- [Task directions] Starting with the opening line of the material, restate every line word for word, and end on the line containing "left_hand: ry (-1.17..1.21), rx".

- [Collected material]
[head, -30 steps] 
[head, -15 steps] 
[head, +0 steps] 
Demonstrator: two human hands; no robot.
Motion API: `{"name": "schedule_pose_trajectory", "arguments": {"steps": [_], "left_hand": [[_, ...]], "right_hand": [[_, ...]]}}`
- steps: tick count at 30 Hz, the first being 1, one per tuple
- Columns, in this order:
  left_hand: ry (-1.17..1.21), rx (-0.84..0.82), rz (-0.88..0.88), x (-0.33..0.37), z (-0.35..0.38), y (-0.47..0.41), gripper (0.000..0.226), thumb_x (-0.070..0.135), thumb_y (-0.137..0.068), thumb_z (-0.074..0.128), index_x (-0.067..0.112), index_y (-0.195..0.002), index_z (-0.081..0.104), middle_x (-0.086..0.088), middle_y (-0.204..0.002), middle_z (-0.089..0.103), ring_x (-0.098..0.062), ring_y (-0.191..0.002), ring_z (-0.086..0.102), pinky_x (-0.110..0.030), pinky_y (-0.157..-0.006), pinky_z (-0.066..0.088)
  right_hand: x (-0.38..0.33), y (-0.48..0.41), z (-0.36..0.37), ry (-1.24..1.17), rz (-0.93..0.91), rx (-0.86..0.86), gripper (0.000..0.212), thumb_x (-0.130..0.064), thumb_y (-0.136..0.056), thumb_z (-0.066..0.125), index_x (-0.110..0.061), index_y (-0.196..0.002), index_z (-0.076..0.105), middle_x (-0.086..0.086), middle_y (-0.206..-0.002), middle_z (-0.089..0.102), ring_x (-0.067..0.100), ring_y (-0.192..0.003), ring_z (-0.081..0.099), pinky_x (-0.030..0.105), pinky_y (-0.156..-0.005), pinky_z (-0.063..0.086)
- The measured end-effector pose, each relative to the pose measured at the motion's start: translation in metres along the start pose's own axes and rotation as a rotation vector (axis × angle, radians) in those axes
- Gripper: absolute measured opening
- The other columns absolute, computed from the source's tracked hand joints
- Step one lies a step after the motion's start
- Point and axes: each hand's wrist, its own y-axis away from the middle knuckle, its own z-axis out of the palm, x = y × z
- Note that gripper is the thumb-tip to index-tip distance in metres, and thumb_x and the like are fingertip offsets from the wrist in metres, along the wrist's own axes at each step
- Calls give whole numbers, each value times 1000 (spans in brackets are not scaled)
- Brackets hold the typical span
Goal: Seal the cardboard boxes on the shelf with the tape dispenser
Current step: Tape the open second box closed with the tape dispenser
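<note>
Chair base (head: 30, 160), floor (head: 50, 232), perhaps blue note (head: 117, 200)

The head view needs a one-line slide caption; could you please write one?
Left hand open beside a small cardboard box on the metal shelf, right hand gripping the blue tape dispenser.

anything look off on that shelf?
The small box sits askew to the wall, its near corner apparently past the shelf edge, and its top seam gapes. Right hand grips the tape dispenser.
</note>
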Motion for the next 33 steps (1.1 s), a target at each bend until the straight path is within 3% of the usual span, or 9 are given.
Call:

- [Completed exercise]
[head, -30 steps] 
[head, -15 steps] 
[head, +0 steps] 
Demonstrator: two human hands; no robot.
Motion API: `{"name": "schedule_pose_trajectory", "arguments": {"steps": [_], "left_hand": [[_, ...]], "right_hand": [[_, ...]]}}`
- steps: tick count at 30 Hz, the first being 1, one per tuple
- Columns, in this order:
  left_hand: ry (-1.17..1.21), rx (-0.84..0.82), rz (-0.88..0.88), x (-0.33..0.37), z (-0.35..0.38), y (-0.47..0.41), gripper (0.000..0.226), thumb_x (-0.070..0.135), thumb_y (-0.137..0.068), thumb_z (-0.074..0.128), index_x (-0.067..0.112), index_y (-0.195..0.002), index_z (-0.081..0.104), middle_x (-0.086..0.088), middle_y (-0.204..0.002), middle_z (-0.089..0.103), ring_x (-0.098..0.062), ring_y (-0.191..0.002), ring_z (-0.086..0.102), pinky_x (-0.110..0.030), pinky_y (-0.157..-0.006), pinky_z (-0.066..0.088)

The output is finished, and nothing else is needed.